Tudo começou quando Shimon Avidan, um Vingador dedicado, afirmou ter encontrado Adolf Eichmann. Mais tarde, confirmou-se que era o homem errado e o ataque teve de ser suspenso antes que uma pessoa inocente fosse morta. Na verdade, Eichmann havia fugido para a Argentina, ajudado pela organização secreta Odessa.

As pessoas começaram a fazer perguntas sobre os Vingadores, e alguns deles legitimaram suas ações tornando-se membros fundadores do Mossad em 1951.

Inesperadamente, no outono de 1957, o Ministro do Exterior israelense recebeu uma ligação do promotor público de Hesse, na Alemanha, dizendo que Eichmann estava vivo e morava na Argentina. A informação foi transmitida para Isser Harel, líder do Mossad. Harel havia morado na Palestina durante todo o Holocausto. Para ele, capturar Eichmann era uma questão de justiça, não de vingança.

Os agentes do Mossad seguiram meticulosamente todas as pistas e, no fim de 1959, descobriram que Eichmann havia mudado seu nome para Ricardo Klement. Uma equipe de agentes foi enviada à Argentina e seguiu o filho de Eichmann, que os levou até a rua Garibaldi, em San Fernando, Buenos Aires. Eles vigiaram a casa constantemente, fotografando cada ângulo. Finalmente, em 21 de março de 1960, os agentes viram Ricardo Klement saltar de um ônibus e caminhar lentamente até sua casa.
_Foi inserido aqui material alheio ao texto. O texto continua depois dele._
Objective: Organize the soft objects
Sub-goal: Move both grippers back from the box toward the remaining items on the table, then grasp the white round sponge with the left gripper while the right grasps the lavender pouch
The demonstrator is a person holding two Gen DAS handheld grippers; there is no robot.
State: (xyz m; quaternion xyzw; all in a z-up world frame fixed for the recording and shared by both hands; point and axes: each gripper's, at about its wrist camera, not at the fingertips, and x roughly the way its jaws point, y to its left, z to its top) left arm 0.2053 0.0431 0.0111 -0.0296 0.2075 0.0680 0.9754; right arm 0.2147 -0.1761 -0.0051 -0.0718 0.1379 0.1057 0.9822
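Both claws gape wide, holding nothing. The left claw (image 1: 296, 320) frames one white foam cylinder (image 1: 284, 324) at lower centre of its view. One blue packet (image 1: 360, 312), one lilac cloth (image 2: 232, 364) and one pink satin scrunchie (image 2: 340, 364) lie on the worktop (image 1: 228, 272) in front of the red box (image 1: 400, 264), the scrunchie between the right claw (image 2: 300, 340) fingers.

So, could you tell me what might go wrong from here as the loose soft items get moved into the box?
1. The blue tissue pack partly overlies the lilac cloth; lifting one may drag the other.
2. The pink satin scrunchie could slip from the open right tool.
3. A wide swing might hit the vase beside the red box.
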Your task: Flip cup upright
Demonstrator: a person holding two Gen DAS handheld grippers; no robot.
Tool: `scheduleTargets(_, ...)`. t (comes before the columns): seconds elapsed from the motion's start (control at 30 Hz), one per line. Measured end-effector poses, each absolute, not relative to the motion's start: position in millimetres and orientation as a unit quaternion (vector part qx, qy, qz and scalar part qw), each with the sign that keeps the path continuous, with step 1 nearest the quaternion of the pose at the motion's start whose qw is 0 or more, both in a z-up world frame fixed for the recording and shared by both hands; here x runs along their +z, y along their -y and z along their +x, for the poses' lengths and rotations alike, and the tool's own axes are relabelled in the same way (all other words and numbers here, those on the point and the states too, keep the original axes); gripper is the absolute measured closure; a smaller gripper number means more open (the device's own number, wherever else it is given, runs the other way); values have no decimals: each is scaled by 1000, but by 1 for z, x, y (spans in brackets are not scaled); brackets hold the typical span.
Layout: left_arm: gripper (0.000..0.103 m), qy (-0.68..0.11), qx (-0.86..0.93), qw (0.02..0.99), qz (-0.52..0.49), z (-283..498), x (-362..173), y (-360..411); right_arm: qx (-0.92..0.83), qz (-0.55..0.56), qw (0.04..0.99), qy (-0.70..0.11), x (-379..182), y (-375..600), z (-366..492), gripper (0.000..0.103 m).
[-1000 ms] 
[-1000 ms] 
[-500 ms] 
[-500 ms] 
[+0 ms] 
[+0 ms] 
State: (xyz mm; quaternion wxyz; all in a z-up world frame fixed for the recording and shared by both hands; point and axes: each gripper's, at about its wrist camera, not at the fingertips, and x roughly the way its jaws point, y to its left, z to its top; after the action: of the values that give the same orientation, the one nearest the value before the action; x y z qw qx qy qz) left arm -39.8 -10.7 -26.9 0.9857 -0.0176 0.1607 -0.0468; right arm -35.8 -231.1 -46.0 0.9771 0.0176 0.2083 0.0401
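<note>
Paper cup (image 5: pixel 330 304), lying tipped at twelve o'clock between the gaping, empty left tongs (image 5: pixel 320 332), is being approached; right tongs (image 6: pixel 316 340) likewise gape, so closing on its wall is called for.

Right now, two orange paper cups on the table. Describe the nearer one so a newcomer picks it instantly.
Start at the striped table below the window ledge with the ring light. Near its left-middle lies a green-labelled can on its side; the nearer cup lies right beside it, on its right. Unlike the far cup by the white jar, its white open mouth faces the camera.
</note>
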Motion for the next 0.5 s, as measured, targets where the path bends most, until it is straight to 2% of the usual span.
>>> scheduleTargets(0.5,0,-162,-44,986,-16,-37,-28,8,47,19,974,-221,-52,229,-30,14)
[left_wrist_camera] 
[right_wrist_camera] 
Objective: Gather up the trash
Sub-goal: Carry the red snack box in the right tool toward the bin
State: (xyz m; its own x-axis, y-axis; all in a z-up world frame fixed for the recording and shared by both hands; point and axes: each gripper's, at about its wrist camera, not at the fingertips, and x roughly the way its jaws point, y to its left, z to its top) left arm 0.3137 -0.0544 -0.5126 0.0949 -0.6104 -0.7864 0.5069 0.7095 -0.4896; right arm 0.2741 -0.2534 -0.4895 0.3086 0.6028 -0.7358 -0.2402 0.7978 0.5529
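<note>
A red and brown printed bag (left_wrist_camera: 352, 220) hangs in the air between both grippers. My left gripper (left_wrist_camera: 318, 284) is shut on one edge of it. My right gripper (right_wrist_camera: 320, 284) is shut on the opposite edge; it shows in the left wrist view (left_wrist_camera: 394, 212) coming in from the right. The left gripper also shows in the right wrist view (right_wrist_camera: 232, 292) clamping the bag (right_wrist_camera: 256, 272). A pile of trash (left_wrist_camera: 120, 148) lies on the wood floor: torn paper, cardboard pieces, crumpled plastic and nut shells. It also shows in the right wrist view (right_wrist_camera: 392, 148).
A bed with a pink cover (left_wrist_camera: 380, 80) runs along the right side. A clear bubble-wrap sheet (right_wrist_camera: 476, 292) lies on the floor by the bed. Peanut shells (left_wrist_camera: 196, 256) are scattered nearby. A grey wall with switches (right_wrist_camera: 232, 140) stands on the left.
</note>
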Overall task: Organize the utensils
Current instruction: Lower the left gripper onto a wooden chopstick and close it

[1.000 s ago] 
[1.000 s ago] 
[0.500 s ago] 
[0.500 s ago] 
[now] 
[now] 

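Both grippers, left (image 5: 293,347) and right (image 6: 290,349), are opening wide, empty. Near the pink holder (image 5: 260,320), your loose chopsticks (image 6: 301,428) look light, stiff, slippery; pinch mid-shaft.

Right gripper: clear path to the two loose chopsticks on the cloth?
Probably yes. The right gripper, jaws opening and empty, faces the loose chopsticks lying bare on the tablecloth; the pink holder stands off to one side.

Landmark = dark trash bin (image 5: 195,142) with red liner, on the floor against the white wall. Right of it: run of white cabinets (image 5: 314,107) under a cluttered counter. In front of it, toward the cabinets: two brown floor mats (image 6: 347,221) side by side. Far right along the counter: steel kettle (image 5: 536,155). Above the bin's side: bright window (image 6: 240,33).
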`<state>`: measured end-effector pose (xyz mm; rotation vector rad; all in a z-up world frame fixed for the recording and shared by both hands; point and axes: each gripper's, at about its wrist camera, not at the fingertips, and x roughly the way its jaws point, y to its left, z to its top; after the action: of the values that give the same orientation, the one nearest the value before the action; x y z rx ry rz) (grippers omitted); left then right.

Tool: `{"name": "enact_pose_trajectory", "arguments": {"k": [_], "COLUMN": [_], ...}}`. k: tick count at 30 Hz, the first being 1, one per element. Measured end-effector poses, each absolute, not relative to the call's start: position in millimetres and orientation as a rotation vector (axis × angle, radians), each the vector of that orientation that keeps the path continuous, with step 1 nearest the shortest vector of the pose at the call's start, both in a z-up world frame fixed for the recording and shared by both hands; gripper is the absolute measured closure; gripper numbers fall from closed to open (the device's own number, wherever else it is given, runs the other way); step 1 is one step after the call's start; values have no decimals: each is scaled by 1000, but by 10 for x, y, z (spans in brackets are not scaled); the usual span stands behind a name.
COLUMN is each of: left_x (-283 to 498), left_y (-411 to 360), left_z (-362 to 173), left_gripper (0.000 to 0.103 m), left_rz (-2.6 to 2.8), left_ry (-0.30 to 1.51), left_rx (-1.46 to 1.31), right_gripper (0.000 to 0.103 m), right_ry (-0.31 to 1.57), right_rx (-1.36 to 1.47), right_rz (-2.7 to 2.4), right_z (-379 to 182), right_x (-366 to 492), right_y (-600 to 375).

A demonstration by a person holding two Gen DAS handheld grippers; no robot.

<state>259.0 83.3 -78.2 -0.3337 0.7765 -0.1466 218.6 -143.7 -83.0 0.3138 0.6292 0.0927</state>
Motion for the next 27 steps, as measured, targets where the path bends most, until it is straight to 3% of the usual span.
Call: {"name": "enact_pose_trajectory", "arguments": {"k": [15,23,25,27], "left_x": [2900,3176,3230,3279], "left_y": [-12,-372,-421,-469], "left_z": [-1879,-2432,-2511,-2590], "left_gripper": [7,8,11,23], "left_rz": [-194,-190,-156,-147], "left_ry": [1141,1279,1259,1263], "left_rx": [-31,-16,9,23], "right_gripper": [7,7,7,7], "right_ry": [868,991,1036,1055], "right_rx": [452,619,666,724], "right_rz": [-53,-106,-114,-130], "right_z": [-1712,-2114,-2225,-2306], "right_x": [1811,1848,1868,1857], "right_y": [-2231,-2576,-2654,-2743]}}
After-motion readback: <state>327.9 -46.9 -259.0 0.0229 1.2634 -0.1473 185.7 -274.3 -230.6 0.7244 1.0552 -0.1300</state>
Agora, tudo devia ser feito com a máxima discrição, porque os agentes enfrentavam dois grandes problemas. Primeiro, a operação era inteiramente ilegal. Não havia acordo de extradição entre a Argentina e Israel e, portanto, capturá-lo infringia leis locais e internacionais. Segundo, Harel precisava ocultar seus planos dos membros mais radicais dos Vingadores, que estavam desesperados para matar Eichmann antes que este fosse pudesse ir a julgamento.

Isser Harel viajou para a Argentina para supervisionar pessoalmente a missão com 30 homens fortes da equipe. No dia 11 de maio, um agente do Mossad agarrou Eichmann e o arrastou para um carro, dizendo: “Se não ficar quieto, vai levar um tiro”. Os agentes esperavam que o monstro nazista fosse mais sinistro e arrogante, mas ele se mostrou apenas uma pessoa assustada que prontamente admitiu sua identidade. Uma semana depois, o nazista foi drogado e contrabandeado para fora da Argentina em um avião El-Al.

Em 1961, foi julgado em Israel, em um julgamento transmitido pela TV. Eichmann foi condenado por crimes contra a humanidade e enforcado.

Seguiram-se os protestos esperados da Argentina, e vários advogados ficaram indignados pela ação ilegal. Para se distanciar da ação, o Mossad atribuiu a maior parte do crédito a Simon Wiesenthal, chefe do Centro de Documentação Judaica. Wiesenthal mal esteve envolvido na ação, mas todos se beneficiaram por ele ter assumido a responsabilidade pela captura. A credibilidade de Wiesenthal disparou e ele conseguiu reerguer sua organização, obtendo recursos e fundos para capturar outros nazistas.

Com esta operação, o Mossad conseguiu efetivamente incorporar os Vingadores e eliminar as questões de ambiguidade moral que atingiam o grupo, transformando-se em uma agência clandestina do Estado de Israel. No final, agir nas sombras foi a melhor estratégia, evitando que o mundo se voltasse contra os caçadores de nazistas. A face humana de Weisenthal conferiu respeitabilidade à caça aos nazistas e permitiu que ela continuasse até hoje.